Иван Голубь стреножено перебрал ботинками без шнурков.
– Мыть коридор, сортир? – спросила комендантша и поправила халатик на вызывающе высокой груди. Отставной богач ей показался симпатичным. – Выдюжишь?
– Сортиры я в армии драил. Вспомню молодость! – улыбнулся Иван.
– Вот и отлично! – подытожила Люся. – Я выделю тебе отдельную комнату. Зарплаты на еду и кое-какую одежу хватит. На миног и крабов – вряд ли…
– Мне бы сейчас яичницей перекусить, – сглотнул слюну Иван Иванович.
– Ну, это мы устроим! – с внезапной радостью всполохнулась Люсенька.
3.Иван Голубь стал драить в общаге коридор и гальюны.
Жизнь проста, как облупленное яйцо.
Поработал – получи пайку.
Иван Иванович порозовел, округлился.
Как-то вечером комендантша Людмила Васильевна зарплату принесла прямо в его крохотную комнатку. Из обстановки только панцирная койка, обшарпанный шкаф, тумбочка, стул.
– Ну, что, отставной телемагнат, – ласково улыбнулась Люся и одернула халатик на аппетитной груди. – Отметим скромный юбилей?
– Какой еще юбилей?
– Вот уж месяц, как ты у нас…
Люся опустила на тумбочку пакет.
А в нем благоуханная краковская колбаска, тигровые креветки, салат из квашеной капусты с клюковкой и бутылка «Столичной».
– Вообще-то, я не пью, – нахмурился Иван Иванович.
– Что так?
– Язык развязывается.
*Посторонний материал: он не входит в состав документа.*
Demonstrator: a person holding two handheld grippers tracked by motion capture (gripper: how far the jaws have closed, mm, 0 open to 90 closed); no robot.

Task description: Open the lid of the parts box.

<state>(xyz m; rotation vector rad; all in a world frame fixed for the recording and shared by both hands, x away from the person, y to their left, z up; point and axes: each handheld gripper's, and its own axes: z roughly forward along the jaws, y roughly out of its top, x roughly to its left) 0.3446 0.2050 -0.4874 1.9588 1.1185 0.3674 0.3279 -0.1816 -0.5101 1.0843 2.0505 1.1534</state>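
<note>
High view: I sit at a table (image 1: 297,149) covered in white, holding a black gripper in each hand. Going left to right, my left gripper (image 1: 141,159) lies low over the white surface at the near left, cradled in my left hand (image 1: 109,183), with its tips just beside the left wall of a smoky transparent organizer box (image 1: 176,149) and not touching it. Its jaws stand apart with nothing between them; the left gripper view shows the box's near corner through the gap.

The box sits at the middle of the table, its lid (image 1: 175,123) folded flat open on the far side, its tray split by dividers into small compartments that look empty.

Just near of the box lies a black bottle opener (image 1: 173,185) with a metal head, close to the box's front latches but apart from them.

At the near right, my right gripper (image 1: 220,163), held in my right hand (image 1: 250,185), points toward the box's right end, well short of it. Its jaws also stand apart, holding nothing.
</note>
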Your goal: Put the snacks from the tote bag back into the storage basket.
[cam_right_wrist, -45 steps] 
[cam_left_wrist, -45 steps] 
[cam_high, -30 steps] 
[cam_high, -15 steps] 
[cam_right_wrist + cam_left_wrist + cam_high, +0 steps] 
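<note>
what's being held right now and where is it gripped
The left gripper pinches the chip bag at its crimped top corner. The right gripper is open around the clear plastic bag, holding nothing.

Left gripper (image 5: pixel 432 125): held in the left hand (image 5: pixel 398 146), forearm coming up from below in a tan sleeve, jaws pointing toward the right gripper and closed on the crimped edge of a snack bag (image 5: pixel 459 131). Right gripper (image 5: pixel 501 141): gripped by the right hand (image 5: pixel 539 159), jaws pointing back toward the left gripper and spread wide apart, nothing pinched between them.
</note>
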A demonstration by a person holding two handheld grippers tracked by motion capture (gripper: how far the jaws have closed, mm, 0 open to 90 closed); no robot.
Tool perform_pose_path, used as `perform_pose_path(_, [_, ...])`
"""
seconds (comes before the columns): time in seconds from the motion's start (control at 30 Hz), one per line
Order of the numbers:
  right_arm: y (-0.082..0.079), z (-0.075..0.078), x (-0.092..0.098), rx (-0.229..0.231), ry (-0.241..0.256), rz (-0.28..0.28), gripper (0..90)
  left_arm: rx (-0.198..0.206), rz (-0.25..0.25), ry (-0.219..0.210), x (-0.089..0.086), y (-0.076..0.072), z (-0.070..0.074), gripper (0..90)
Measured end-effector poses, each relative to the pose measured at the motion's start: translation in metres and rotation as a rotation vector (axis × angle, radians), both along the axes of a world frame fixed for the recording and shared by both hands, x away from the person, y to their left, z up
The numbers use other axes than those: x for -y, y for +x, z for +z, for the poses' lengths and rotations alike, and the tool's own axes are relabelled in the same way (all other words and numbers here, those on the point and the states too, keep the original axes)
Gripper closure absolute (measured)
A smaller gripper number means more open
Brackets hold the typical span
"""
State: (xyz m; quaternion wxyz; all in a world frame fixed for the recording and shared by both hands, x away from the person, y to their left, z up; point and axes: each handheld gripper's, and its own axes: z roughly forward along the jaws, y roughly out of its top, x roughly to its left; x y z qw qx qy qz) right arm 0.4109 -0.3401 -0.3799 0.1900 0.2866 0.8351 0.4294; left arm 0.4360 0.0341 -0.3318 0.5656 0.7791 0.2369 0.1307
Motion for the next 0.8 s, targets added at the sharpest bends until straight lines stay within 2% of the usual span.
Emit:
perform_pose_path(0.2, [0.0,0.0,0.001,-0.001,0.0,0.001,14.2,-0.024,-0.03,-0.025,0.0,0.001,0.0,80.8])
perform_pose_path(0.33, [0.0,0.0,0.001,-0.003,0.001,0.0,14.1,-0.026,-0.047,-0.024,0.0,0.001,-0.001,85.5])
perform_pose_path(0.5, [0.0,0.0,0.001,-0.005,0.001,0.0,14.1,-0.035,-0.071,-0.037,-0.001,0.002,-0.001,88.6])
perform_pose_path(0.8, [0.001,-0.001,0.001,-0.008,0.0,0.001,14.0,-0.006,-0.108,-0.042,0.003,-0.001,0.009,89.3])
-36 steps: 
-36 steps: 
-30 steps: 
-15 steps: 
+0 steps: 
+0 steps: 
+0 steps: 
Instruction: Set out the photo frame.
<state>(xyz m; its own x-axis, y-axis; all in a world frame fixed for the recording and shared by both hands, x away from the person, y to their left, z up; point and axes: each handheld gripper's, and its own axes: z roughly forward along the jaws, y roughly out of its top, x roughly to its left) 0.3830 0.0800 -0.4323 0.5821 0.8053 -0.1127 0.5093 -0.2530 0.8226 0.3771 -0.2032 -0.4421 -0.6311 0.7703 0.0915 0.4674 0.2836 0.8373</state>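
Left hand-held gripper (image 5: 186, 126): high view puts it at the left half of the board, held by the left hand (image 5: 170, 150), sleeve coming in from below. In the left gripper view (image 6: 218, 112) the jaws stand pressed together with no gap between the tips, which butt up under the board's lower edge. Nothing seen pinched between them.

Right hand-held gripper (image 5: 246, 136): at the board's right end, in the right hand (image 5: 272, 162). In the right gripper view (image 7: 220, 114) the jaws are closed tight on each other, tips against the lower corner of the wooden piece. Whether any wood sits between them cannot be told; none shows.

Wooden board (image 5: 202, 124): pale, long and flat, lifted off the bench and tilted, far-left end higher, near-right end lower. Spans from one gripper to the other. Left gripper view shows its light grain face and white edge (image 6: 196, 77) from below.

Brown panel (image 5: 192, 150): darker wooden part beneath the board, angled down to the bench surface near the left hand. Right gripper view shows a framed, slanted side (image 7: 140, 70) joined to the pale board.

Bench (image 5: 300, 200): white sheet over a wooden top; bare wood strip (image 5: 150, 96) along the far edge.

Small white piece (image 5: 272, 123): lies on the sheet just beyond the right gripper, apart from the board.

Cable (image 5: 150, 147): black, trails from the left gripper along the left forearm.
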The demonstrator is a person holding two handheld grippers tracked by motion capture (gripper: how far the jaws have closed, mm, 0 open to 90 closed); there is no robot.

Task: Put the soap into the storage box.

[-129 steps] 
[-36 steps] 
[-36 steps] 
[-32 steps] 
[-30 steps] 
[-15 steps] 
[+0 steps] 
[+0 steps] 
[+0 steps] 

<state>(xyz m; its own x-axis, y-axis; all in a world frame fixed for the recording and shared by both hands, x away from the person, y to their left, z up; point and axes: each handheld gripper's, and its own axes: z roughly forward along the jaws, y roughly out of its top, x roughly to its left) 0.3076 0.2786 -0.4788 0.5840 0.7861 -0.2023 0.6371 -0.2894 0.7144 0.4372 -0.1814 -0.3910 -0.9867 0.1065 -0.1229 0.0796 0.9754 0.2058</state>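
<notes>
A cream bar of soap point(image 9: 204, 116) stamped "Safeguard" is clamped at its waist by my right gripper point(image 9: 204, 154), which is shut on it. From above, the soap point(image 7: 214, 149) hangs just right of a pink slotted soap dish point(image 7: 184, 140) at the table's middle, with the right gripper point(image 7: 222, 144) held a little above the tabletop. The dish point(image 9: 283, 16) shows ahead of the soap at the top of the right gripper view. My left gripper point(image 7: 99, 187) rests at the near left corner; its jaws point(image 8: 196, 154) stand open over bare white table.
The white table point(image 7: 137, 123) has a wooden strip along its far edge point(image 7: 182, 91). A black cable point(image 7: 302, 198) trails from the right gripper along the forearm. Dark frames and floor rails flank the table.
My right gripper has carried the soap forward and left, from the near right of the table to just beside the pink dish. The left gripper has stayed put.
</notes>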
Еще ляпнешь чего-нибудь…
– Ну и ляпни! Чего с тебя будет?
Люся опустилась на кровать и скрутила крышечку водки.
– Пойди, спроси лишний стакан у соседей.
Такого полоумного секса у Вани Голубя за всю его жизнь еще не было.
Он целовал изобильную грудь и упругие ягодицы.
Он гладил ноги, сильные, нежные, молодые.
– Никогда еще с телевизионным олигархом не гужевалась, – Люся накинула халатик и закурила. – Все вы такие горячие?
– Да, какой я, к лешему, олигарх? И был-то всего канал… Единственный.
– А на «Мерседесе» ездил?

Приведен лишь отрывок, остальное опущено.